It's fascinating to see the computer industry move back to centralized architectures after the great PC decentralization that started in the 1980's. Hopefully this is going to drive a new round of networking infrastructure buildout to provide the communications necessary to support this move.
It is interesting that Google is going into social networking and Facebook is going into data center. When will we see next move of Apple that do something totally different? These 3 companies often give the public shocks and it seems only these 3 companies are dare to think wild.
A Facebook spokesman sent me the following note late Friday: "an engineering blog post with a summary and some more details about the Open Compute server.
There will be another post on Monday covering the data center architecture and specifications."
This move surprises and impresses me. I hadn't heard of any hardware effort at Facebook before this... They have become more intrenched into most people's daily lives than Google ever was. They are will positioned to profit. I accidentally click on more adverts in FB than on purpose Google..
It's not clear yet whether Facebook is a viable competitive entity. Right now Facebook is still a profit-less, private venture, funded by the likes of Goldman Sachs. Does this relationship with GS suggest Facebook is some kind of massive ponzi scheme to bilk investors? I don't know, but having them drive hardware markets to a specific commodity standard is not necessarily a good idea for US engineers or US competitiveness, particularly when Microsoft and Google, who do make profits and really are in competitive markets, seem to have reservations. Beware of startup companies bearing gifts, regardless of their purported size. Bernie Madoff was really big too, until his ponzi scheme collapsed.

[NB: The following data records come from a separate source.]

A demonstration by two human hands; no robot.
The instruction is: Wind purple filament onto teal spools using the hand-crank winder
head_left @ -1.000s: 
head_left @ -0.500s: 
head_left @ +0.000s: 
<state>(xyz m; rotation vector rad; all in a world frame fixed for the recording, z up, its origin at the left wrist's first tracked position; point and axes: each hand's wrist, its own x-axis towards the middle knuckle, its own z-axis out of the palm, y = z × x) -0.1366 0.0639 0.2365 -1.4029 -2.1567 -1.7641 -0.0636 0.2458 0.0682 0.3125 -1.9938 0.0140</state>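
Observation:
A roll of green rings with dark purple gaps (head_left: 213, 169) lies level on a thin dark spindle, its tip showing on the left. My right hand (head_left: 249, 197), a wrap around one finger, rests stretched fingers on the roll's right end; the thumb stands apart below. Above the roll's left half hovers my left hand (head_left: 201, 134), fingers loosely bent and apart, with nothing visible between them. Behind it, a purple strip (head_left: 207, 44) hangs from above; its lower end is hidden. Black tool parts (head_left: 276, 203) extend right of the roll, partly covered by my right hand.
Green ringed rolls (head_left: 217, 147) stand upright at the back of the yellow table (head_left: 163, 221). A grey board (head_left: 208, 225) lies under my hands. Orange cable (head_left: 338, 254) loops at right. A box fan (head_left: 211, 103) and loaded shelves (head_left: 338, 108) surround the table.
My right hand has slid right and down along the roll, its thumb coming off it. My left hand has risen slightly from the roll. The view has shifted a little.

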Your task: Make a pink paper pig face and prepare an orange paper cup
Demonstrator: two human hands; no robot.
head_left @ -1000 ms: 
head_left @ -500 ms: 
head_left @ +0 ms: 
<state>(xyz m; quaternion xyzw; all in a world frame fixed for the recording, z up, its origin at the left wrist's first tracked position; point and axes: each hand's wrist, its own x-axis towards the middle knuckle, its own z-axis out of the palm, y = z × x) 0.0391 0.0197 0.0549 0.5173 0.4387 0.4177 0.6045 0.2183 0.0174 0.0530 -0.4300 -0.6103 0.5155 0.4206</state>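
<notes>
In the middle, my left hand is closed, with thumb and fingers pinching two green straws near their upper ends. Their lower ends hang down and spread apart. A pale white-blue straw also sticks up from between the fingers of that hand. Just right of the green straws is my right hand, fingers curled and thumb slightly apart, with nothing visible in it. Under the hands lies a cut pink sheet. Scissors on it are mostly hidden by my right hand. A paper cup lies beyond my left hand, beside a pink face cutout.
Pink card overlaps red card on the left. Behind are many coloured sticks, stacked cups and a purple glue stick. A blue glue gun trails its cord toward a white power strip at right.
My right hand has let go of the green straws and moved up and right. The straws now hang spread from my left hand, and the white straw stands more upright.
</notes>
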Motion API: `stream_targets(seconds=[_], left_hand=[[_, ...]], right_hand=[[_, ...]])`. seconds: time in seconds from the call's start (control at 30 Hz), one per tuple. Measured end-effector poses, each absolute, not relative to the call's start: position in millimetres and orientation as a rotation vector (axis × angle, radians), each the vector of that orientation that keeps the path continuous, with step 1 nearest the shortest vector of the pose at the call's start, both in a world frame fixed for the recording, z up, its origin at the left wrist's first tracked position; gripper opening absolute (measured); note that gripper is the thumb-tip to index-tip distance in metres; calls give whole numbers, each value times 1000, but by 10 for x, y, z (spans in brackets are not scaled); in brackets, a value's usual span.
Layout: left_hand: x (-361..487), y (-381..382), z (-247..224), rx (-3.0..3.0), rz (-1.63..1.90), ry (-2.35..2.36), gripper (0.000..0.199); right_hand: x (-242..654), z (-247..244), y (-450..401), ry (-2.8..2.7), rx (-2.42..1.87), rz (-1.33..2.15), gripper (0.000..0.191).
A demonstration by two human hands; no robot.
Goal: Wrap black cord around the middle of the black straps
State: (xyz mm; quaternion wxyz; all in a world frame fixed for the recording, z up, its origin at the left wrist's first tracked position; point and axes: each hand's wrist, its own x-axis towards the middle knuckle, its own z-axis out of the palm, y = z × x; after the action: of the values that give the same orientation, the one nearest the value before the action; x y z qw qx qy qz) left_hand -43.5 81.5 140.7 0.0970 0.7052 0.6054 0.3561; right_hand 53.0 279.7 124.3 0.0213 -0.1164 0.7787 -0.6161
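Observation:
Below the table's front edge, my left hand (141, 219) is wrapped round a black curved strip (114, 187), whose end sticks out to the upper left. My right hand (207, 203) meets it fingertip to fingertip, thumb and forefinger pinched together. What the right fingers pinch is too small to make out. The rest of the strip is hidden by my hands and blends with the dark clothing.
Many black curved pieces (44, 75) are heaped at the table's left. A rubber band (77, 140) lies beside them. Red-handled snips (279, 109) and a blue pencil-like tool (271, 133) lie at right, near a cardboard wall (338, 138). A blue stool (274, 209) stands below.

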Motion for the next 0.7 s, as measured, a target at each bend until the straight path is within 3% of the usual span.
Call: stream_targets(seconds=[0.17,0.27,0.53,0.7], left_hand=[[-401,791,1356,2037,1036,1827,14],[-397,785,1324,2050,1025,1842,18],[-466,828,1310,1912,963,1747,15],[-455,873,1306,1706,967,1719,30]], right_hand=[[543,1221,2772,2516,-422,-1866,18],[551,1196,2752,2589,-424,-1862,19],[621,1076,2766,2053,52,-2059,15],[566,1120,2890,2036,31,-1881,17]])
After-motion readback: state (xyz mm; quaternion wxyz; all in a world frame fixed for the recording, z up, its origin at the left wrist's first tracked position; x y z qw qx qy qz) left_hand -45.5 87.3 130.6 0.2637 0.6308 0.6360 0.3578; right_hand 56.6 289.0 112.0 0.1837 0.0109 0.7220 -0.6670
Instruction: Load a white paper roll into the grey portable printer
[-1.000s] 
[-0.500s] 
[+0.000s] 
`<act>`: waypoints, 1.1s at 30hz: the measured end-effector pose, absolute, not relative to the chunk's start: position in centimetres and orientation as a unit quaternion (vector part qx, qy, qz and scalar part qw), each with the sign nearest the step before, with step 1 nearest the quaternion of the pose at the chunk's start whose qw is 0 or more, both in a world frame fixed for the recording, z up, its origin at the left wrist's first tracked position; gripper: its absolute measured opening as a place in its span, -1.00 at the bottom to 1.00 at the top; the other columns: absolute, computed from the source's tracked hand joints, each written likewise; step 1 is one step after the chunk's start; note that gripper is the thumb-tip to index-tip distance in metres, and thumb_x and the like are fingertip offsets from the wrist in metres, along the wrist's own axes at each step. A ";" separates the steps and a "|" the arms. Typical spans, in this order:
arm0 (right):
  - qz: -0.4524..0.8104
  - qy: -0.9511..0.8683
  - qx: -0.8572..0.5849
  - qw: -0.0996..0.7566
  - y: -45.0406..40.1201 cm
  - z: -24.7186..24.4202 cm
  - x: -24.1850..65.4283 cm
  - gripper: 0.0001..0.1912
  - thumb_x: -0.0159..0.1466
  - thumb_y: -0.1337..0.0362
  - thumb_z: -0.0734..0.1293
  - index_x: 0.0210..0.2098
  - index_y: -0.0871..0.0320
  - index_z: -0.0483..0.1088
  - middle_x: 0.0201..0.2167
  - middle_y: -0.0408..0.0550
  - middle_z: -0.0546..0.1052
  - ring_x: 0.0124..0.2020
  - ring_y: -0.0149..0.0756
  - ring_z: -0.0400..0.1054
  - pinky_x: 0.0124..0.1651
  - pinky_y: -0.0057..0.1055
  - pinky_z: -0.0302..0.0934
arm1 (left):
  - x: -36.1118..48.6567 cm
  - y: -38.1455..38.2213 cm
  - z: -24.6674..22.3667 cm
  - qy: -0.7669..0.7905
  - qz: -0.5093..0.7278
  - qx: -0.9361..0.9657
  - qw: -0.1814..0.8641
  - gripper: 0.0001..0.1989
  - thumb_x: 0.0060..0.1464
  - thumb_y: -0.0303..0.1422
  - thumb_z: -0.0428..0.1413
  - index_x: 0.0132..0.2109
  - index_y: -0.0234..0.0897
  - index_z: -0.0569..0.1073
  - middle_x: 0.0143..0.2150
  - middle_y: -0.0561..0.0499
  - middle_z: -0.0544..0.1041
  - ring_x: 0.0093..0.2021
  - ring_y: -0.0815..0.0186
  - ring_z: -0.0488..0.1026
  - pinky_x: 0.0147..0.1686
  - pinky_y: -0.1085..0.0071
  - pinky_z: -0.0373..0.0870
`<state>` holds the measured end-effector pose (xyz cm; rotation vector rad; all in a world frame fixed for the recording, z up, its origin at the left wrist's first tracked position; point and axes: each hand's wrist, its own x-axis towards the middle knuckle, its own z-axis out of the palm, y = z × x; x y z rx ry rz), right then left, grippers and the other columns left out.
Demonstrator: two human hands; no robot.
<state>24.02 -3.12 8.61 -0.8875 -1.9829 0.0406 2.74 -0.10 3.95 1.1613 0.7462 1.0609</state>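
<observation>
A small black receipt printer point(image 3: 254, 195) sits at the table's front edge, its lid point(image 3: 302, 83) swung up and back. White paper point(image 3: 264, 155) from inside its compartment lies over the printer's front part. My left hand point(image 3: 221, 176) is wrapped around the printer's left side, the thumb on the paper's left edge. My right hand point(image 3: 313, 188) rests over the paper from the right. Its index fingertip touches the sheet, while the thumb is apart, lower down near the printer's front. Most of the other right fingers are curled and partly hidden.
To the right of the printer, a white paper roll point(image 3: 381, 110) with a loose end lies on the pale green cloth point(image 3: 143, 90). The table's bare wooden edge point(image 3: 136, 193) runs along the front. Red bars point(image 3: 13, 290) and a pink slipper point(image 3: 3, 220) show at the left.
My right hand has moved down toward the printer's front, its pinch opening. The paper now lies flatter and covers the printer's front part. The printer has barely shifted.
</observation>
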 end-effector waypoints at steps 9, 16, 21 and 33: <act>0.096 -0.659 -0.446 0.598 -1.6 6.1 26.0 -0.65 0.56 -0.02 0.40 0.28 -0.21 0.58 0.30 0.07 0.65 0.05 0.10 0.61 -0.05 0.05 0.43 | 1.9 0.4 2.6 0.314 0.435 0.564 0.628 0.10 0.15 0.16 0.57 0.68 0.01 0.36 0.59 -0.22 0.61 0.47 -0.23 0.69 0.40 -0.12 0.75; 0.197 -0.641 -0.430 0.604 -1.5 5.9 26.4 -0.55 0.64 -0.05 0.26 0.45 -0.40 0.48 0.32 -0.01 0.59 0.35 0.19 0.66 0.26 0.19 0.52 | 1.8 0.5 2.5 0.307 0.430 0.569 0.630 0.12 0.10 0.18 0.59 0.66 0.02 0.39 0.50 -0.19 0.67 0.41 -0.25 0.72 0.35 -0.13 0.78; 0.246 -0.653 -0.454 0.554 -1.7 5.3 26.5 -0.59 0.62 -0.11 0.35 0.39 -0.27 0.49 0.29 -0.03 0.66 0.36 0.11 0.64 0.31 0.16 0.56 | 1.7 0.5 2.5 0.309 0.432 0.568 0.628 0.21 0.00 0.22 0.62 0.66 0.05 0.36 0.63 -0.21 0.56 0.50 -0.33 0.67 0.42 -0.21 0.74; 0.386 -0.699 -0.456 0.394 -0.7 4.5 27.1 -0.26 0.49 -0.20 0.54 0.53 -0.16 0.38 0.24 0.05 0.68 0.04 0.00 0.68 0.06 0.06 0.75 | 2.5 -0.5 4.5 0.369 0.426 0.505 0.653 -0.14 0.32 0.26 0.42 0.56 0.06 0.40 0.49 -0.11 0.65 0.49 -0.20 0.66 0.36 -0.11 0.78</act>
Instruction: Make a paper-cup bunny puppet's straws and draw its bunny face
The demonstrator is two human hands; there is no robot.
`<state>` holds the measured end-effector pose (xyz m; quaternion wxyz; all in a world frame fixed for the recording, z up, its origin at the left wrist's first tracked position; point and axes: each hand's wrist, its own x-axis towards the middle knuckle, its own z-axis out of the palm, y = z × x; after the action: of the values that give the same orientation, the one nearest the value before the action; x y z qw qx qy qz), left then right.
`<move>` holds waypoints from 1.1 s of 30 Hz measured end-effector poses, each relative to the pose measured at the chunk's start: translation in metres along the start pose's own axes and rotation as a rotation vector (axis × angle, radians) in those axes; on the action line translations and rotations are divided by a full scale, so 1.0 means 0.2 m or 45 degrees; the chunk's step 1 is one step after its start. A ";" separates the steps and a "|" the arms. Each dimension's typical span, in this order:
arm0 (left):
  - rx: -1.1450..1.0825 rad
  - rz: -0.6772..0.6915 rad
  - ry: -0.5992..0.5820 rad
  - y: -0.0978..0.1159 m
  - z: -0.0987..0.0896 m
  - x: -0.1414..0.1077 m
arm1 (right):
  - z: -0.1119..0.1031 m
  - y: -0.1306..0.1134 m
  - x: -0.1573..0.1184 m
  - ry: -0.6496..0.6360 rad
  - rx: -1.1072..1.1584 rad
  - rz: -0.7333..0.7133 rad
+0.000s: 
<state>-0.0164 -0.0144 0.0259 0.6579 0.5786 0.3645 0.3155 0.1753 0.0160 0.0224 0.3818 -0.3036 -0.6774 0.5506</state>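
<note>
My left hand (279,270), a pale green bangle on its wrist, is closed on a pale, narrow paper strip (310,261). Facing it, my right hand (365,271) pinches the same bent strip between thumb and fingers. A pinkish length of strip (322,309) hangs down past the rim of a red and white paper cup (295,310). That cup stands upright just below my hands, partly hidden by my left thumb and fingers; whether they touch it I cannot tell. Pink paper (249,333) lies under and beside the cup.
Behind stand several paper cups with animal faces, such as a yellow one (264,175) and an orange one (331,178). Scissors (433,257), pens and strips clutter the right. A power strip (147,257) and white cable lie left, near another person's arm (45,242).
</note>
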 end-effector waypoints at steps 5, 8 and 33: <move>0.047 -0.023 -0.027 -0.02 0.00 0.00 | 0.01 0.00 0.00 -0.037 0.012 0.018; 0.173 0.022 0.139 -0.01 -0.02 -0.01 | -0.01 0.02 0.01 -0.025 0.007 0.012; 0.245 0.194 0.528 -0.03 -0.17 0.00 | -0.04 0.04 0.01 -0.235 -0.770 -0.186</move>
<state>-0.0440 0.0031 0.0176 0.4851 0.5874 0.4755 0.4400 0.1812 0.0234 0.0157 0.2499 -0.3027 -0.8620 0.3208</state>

The Facebook design includes a data center that brings 480/277 VAC power direct to the server power supply, eliminating up to four power conversion steps that waste nine to fifteen percent of power.
Yes, Facebook is making full schematics of the boards and power supplies available, even CAD drawings of the chassis and rack it designed. If they get others to buy these parts, raising volumes and lowering prices for Facebook, it will be worth it to them.
I wonder till which level is this open spec.? Does this all mean the hardware electrical schematics will be available for anyone to manufacture?
The approach seems very original. It's an unexpected news coming from a social networking giant. Looks like Facebook doesn't want to stay put but actually to expand in any direction possible. I'm with that! Will be interesting to see if the Facebook data centers become the standard within some years.
A Book For All Reasons Bernard Cole3 comments Robert Oshana's recent book "Software Engineering for Embedded Systems (Newnes/Elsevier)," written and edited with Mark Kraeling, is a 'book for all reasons.' At almost 1,200 pages, it ...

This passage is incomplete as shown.